American mathematician and sperm donor

Ari Nagel is an American mathematics professor and a sperm donor who has fathered more than 165 children as of June 2024. He has been nicknamed the Sperminator or the Target Donor, after the American retail corporation in whose stores some of his artificial-insemination donations were performed.

==Early life==
Ari Nagel was born to an Orthodox Jewish family in Monsey, New York, as the fifth of seven children. He spent his childhood in Monsey, attending school at Yeshiva of Spring Valley and Yeshiva Shaarei Torah, and later studied at St. John's University in New York City. Nagel received a large monetary settlement from a motorcycle accident and traveled around the world, after which he became irreligious. He also studied at the London School of Economics. After returning to New York, he became a professor at the Kingsborough Community College of the City University of New York teaching mathematics and computer science. Nagel's first child was born in 2003 as a result of an unintended pregnancy. He married the mother but they maintained separate apartments.

==Sperm donation==
When his first son was a toddler, Nagel made his first sperm donation to a lesbian couple who advertised on Craigslist. Shortly thereafter he donated to a single woman he knew, following which he registered in the Known Donor Registry and donated a couple of times a year. In 2016, the New York Post reported that Nagel had fathered 22 children, nicknaming him the "Sperminator". Shortly after the story was published, the New York State Department of Health sent Nagel a letter informing him that operating an unlicensed sperm bank was illegal, but did not escalate the matter. As of 2021, Nagel continued to operate outside of any regulatory framework, and provides sperm donations without formal legal contracts.
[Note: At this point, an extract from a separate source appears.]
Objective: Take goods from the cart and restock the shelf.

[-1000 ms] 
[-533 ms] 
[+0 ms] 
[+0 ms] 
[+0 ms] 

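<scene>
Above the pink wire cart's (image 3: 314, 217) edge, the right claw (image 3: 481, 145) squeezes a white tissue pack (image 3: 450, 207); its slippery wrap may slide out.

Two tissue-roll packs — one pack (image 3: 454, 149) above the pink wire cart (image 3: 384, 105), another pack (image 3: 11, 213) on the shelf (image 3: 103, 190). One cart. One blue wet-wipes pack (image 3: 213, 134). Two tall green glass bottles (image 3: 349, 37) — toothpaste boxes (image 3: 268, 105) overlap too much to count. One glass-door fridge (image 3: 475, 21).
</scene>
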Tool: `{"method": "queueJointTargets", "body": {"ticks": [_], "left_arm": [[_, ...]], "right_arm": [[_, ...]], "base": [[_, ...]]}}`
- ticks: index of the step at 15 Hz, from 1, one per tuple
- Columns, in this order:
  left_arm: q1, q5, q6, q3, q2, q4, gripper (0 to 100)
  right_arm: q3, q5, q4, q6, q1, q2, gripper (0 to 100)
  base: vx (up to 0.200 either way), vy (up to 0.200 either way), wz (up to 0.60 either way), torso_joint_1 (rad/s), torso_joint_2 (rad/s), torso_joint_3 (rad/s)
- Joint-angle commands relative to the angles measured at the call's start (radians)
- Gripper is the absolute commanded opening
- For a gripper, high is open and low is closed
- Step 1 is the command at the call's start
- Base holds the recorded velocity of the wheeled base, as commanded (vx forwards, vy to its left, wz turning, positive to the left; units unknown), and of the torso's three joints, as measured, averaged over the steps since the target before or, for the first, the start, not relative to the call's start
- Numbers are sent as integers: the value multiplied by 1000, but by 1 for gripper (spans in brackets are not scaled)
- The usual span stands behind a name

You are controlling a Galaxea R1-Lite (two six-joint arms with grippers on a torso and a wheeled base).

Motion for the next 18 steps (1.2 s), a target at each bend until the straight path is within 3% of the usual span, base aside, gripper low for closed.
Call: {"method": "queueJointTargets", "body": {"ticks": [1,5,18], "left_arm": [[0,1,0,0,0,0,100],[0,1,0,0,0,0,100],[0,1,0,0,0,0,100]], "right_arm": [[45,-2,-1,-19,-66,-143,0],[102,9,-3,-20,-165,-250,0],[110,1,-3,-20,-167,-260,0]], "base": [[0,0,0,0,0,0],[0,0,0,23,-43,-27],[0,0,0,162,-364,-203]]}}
Nagel maintains contact with many of the children he has fathered, but does not generally support the children financially. He has been successfully sued by five mothers (of nine children) for child support, and half of his university paycheck is garnished towards these payments. Nagel often travels to prospective recipients, with the recipients paying for his flight fare, and the sperm is provided free of charge as a donation. Nagel originally made many of his donations with natural insemination, but later switched to artificial insemination, delivering his sperm in a "cup" to protect himself, and the mothers to whom he donates sperm, from the risks of frequent unprotected sex. Some of his artificial donations were performed in restrooms of Target department stores, leading to the nickname "Target Donor".
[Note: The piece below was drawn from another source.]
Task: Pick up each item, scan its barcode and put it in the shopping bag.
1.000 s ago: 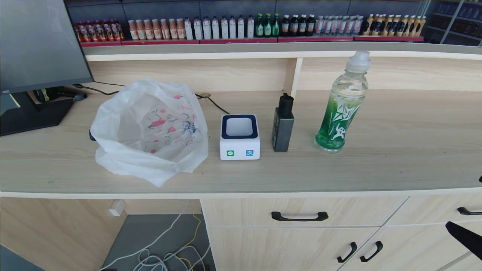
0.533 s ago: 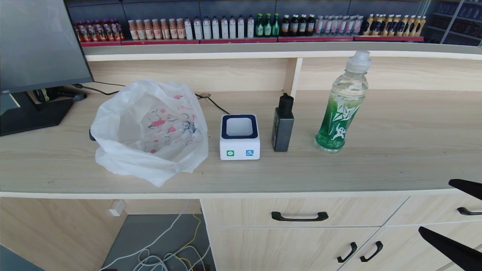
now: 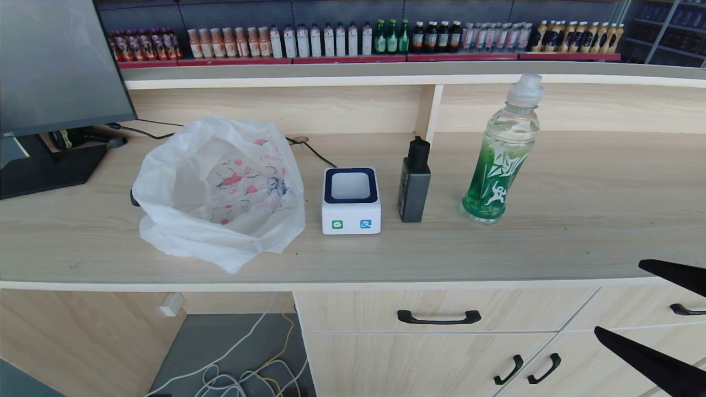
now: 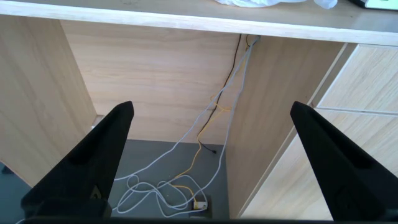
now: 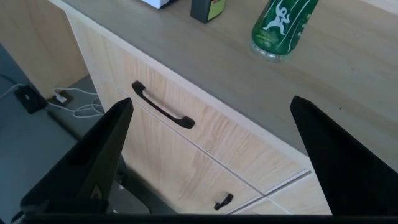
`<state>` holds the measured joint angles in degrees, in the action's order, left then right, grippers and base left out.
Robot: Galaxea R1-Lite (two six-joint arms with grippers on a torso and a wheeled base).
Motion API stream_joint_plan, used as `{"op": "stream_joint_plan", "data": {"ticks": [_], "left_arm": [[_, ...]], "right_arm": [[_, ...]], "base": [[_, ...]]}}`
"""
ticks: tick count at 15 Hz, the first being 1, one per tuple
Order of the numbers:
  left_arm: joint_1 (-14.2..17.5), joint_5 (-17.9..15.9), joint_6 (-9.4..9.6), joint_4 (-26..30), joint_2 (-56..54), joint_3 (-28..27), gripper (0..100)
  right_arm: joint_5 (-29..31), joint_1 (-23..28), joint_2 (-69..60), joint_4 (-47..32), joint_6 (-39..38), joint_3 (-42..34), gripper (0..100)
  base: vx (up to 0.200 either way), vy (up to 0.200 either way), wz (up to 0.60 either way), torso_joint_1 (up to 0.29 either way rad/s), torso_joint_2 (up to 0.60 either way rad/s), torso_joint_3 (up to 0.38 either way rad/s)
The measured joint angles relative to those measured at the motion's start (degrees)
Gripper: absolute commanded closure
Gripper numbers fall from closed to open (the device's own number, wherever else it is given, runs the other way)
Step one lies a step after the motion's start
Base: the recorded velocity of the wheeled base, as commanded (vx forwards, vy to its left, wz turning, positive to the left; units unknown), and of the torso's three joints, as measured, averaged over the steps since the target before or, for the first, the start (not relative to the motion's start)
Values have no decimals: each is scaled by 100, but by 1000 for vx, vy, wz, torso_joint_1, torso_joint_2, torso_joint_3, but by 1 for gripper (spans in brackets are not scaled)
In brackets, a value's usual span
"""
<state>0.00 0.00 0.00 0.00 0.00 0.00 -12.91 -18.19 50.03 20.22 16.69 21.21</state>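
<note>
The green bottle (image 3: 499, 160) stands upright right of centre, scanner box (image 3: 351, 201) and open shopping bag (image 3: 220, 193) ready to its left, while the right gripper (image 3: 618, 298), spread wide at lower right, seems aimed at it; the left gripper (image 4: 211, 106) gapes wide below the counter (image 4: 186, 18).

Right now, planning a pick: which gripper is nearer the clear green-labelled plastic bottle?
Right. The right gripper is before the drawers below the bottle; the left gripper is below counter level near the white plastic bag.

Bright even light, soft shadows, sharp focus
</note>
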Motion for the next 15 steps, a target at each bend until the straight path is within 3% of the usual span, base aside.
{"op": "stream_joint_plan", "data": {"ticks": [6, 9, 15], "left_arm": [[0, 0, 0, 0, 0, 0, 0], [-5, 0, 0, 0, 2, 0, 0], [0, 0, 0, 0, 2, 0, 0]], "right_arm": [[185, -490, 1268, 1390, -297, 343, 0], [889, -739, 1931, 1826, -867, 775, 0], [1980, -1218, 2492, 1851, -1240, 1370, 0]], "base": [[0, 0, 0, 0, 0, 0], [0, 0, 0, 0, 0, 0], [0, 0, 0, 0, 0, 0]]}}
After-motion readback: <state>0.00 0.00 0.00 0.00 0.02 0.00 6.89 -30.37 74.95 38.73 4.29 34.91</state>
In 2018, Israeli authorities banned him from donating sperm; his appeal against the decision was rejected by the Supreme Court of Israel. The court ruled that it was "doubtful he [Nagel] can function as an actual father" due to the number of his children.

During the COVID-19 pandemic, the pace of Nagel's donations increased as he was teaching remotely, and had a greater ability to travel. Around sixty of the mothers of Nagel's babies formed a private Facebook group and refer to themselves as "Ari's baby mamas". As of May 2020, he has fathered more than 100 children.

In a 2021 interview with Esquire, he repeated his 2017 claim that he was considering retiring from sperm donation to focus on his existing children, and because of the impact of age on sperm quality.

==Documentaries==
His activities as a sperm donor have been portrayed in the documentary films The Sperminator (2017), The Baby Daddy (2022) and Spermworld (2024). He was featured in a 2022 episode of This Is Life with Lisa Ling entitled "Got Sperm?".